Comparing occupancy and capacity

When defining Room Bundles, you must understand the difference between occupancy and capacity:

  • Occupancy is the number of guests that a Room Bundle is intended to apply to. For example, the "Honeymoon Package" has an occupancy of two. You set the value of a package's occupancy by using the <PackageData> or <RoomBundle> elements' <Occupancy> child element.
  • Capacity is the maximum number of people that a room can physically accommodate. The capacity of a room is always equal to or higher than the occupancy. For example, the "Honeymoon Suite" in your hotel has a maximum capacity of six people, but you price a bundle for two guests. You set the value of a package's capacity by using the <RoomData> element's <Capacity> child element.

When pricing a Room Bundle, you must give the price for the number of guests that the bundle is intended to be for (the value specified in the bundle's <Occupancy> element).
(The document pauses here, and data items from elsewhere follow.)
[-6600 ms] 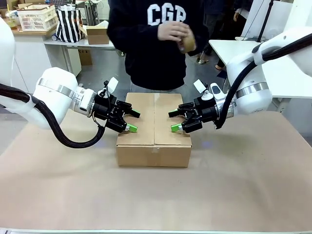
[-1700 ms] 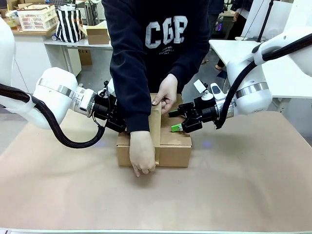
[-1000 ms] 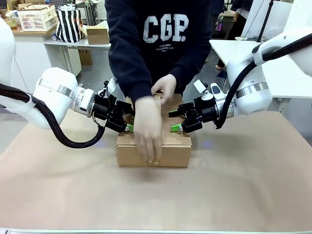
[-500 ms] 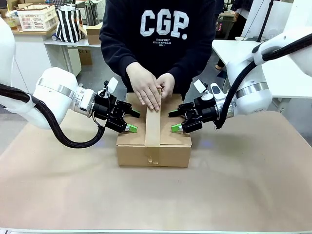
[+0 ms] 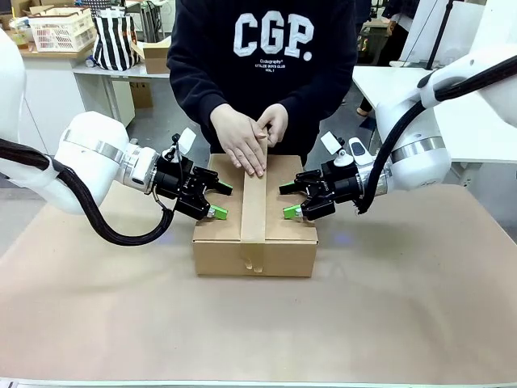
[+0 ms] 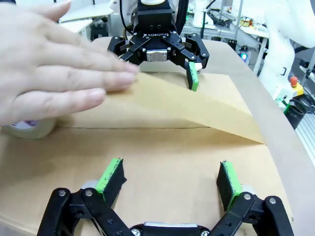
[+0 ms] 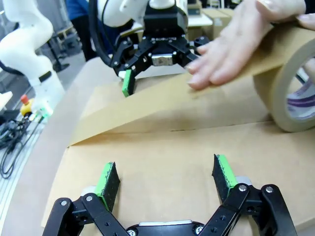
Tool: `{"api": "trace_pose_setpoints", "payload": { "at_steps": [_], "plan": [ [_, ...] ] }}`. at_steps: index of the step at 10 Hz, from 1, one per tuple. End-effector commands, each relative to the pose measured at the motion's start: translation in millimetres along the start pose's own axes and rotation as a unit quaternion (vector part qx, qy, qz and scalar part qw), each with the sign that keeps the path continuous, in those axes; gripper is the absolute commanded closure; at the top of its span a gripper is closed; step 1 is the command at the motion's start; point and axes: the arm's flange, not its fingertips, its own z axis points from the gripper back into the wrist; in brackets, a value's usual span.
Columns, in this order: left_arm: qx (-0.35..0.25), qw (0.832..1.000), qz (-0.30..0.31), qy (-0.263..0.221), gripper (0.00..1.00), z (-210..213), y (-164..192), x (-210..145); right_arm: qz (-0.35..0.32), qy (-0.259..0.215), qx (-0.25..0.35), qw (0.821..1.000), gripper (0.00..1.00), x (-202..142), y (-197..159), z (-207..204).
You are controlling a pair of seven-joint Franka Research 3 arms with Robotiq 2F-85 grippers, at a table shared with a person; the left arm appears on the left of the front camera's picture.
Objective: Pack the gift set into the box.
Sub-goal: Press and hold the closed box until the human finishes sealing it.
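Note:
The box [image 5: 218, 255] stands mid-table with its top flaps folded down. A brown tape strip [image 5: 254, 206] runs along the centre seam and down the front face. The person's hands [image 5: 242, 141] hold the strip at the far edge, beside a tape roll [image 7: 290, 93]. My left gripper [image 5: 222, 200] is open over the left flap, and my right gripper [image 5: 287, 201] is open over the right flap. In the left wrist view my left gripper [image 6: 170, 177] straddles bare cardboard [image 6: 162, 157], facing the right gripper [image 6: 157, 49]. The right wrist view mirrors this [image 7: 166, 176]. The gift set is hidden.
Brown paper covers the table [image 5: 404, 307], with wide free room in front and to both sides of the box. Behind the person stand a small carton [image 5: 157, 56], a striped bag [image 5: 113, 36], a white basket [image 5: 60, 28] and a white side table [image 5: 380, 81].
The person ran a tape strip from the front face along the seam, then drew both hands back to the far edge. Both grippers have stayed in place, open.

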Motion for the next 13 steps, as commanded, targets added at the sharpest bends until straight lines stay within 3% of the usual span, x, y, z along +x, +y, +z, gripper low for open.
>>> {"api": "trace_pose_setpoints", "payload": {
  "at_steps": [1, 13],
  "plan": [
    [0.000, 1.000, 0.000, 0.003, 0.00, -1.1, -0.5, -1.5, -0.002, 0.002, -0.001, 1.000, 0.00, -1.7, 0.2, -0.2],
    [0.000, 1.000, 0.000, 0.003, 0.00, -1.1, -0.5, -1.5, -0.002, 0.002, -0.001, 1.000, 0.00, -1.7, 0.2, -0.2]
  ]
}}
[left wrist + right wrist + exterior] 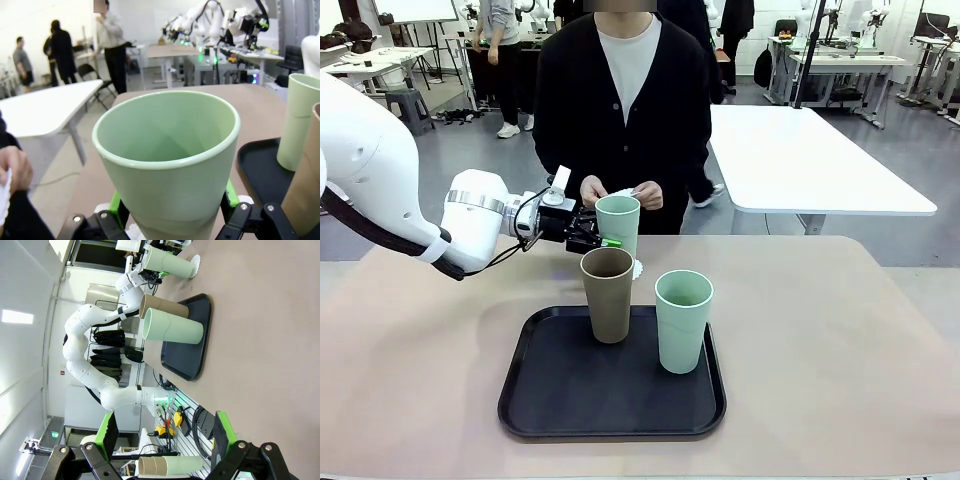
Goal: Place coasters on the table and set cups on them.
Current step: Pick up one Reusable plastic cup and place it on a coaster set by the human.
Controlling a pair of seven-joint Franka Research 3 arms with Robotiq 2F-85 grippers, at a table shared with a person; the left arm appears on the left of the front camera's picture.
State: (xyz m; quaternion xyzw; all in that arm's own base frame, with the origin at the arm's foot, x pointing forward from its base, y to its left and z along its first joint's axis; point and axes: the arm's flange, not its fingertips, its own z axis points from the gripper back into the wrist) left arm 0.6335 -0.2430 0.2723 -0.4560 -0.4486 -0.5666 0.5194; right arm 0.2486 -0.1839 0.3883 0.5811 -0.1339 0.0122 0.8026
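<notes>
Beige table (840,330) job, cup-setting step: my left gripper (603,241) clamps the mint cup (618,215) low on its wall, upright over a coaster (638,267) just beyond the black tray (550,400). Next, I judge, seat it squarely and let go. My right gripper (165,440) gapes empty.

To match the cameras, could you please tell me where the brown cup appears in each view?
Front view: brown cup at centre, on the black tray.
Left wrist view: brown cup at the right edge, tray to its left.
Right wrist view: brown cup upper middle, on the tray.
Shared landmark: the black tray.
</notes>
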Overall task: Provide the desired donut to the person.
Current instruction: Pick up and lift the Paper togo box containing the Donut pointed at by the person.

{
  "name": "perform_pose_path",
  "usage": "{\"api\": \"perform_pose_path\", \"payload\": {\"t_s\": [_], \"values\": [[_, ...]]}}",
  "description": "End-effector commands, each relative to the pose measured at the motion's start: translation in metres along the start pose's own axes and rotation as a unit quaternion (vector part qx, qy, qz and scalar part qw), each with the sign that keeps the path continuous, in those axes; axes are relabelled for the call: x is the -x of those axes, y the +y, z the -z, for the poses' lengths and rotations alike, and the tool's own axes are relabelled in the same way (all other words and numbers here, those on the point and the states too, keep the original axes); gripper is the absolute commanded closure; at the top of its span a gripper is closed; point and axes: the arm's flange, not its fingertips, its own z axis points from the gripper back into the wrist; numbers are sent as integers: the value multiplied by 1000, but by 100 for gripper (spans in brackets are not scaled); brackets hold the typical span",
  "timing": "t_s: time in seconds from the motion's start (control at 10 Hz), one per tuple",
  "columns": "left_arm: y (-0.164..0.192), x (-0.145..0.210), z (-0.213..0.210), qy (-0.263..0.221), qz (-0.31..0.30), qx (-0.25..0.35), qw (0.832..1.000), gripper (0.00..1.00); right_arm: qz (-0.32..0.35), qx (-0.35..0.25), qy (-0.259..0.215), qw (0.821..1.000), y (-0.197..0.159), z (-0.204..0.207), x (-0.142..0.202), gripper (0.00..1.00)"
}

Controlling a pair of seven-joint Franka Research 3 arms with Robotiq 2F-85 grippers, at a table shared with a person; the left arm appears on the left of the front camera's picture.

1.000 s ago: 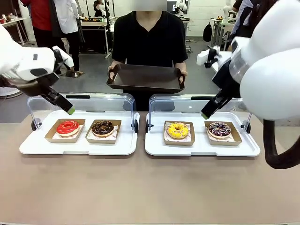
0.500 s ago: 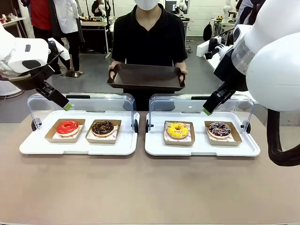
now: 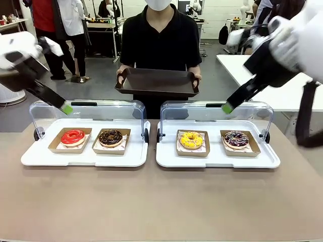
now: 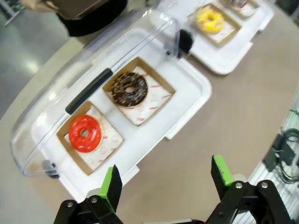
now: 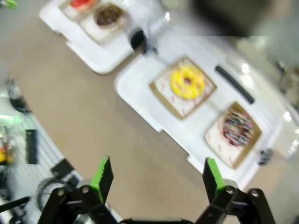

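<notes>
The left end effector (image 3: 66, 108) hangs above the bench (image 3: 161, 201) with its green-padded fingers spread wide and nothing between them. The right end effector (image 3: 227, 107) is likewise fully open and empty.

Beneath the left end effector, on a white tray (image 3: 81, 157) with its clear lid (image 3: 88, 112) tipped back, sit two donuts in brown card boxes. The red donut (image 3: 72, 136) has a glossy, plain glaze. Beside it, toward the middle, the chocolate donut (image 3: 110, 136) is dark with small pale flecks.

Below the right end effector a second white tray (image 3: 217, 161) holds the yellow donut (image 3: 191, 139), bright icing with a few red specks, and farther out the sprinkled donut (image 3: 236, 138), dark icing under pale drizzle and coloured bits.

Beyond both end effectors, across the bench, the person (image 3: 160, 38) in a black T-shirt holds a dark serving tray (image 3: 156, 83) level in both hands.
</notes>
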Motion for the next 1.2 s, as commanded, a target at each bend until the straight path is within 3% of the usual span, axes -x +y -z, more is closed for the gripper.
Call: {"api": "perform_pose_path", "payload": {"t_s": [0.0, 0.2, 0.4, 0.6, 0.9, 1.1], "values": [[46, -9, -33, -10, -5, 112, 994, 0, 26, -121, -43, 991, -49, -35, -1, 0], [78, 7, -49, -42, 8, 173, 984, 0, -2, -190, -94, 977, -101, -57, 17, 0], [125, 37, -59, -101, 67, 201, 972, 0, -64, -244, -146, 957, -149, -55, 55, 0], [150, 78, -58, -162, 95, 207, 960, 0, -95, -278, -171, 940, -176, -54, 89, 0], [168, 106, -75, -200, 118, 219, 948, 0, -106, -287, -205, 930, -199, -66, 128, 0], [167, 121, -84, -205, 110, 214, 949, 0, -83, -262, -225, 935, -206, -78, 147, 0]]}}
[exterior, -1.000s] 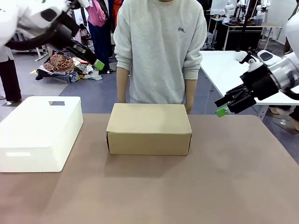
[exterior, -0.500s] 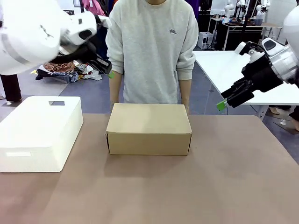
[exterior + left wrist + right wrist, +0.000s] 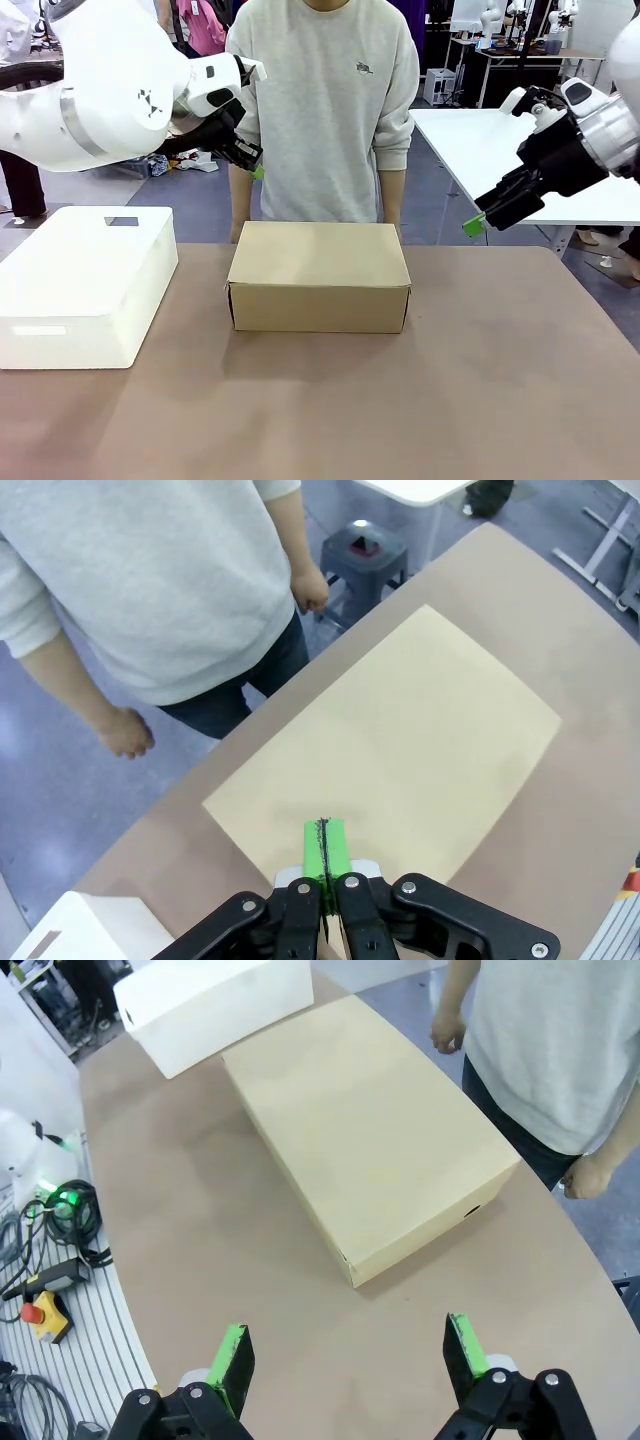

If <Occupancy> is set to two, then the price in that package must be for two people. You cannot set <Occupancy> to four guests, and set the bundle's price for two guests.

Pricing shared rooms

You also use Occupancy and Capacity in Room Bundles to set prices for shared room (e.g., hostel) accommodations. For example, to set a per person price for a dorm room that has 8 beds, you would set Occupancy to 1 and Capacity to 8, and identify it as such in the <RoomData> name. See example.

Updating Room Bundles

This section describes how to remove a Room Bundle that is no longer available and how to update the price of an existing Room Bundle.

Removing a Room Bundle

Room Bundles are different from hotel prices in the way that you remove them.

To remove a room/itinerary combination from inventory, you set the <Result> element's <Baserate> to -1. To remove a Room Bundle for a given room/itinerary, remove the <RoomBundle> element from the <Result> block in the Transaction message.

Room Bundles in your data feeds are considered a set, which number anywhere from 0 to tens of them. When you send Room Bundles to Google, you send the current, complete set. You do not change values of an individual Room Bundle to mark a previously-available one as unavailable. Whatever set of bundles is in the most recent Transaction message replaces the current set.

For example, there are bundles A, B, C, and D. You first send a message that defines the set of room bundles A, B, C and D. Later, if bundle B sells out, you re-send the entire set with bundles A, C, and D only. If all Room Bundles have sold out, send an empty set of Room Bundles.

Changing Room Bundle prices

To change the price of a Room Bundle, set the new <Baserate> in the <Result> element.

Every time you update a room/itinerary's <Result> block in your Transaction messages, you must include a complete set of available Room Bundles for each <Result>. Google replaces the existing set of Room Bundles with the new set. If you do not include any Room Bundles in <Result>, then Google removes all Room Bundles for that room/itinerary.

Updating Room Bundle metadata

You update Room Bundle metadata with a response to a <Query> from Google.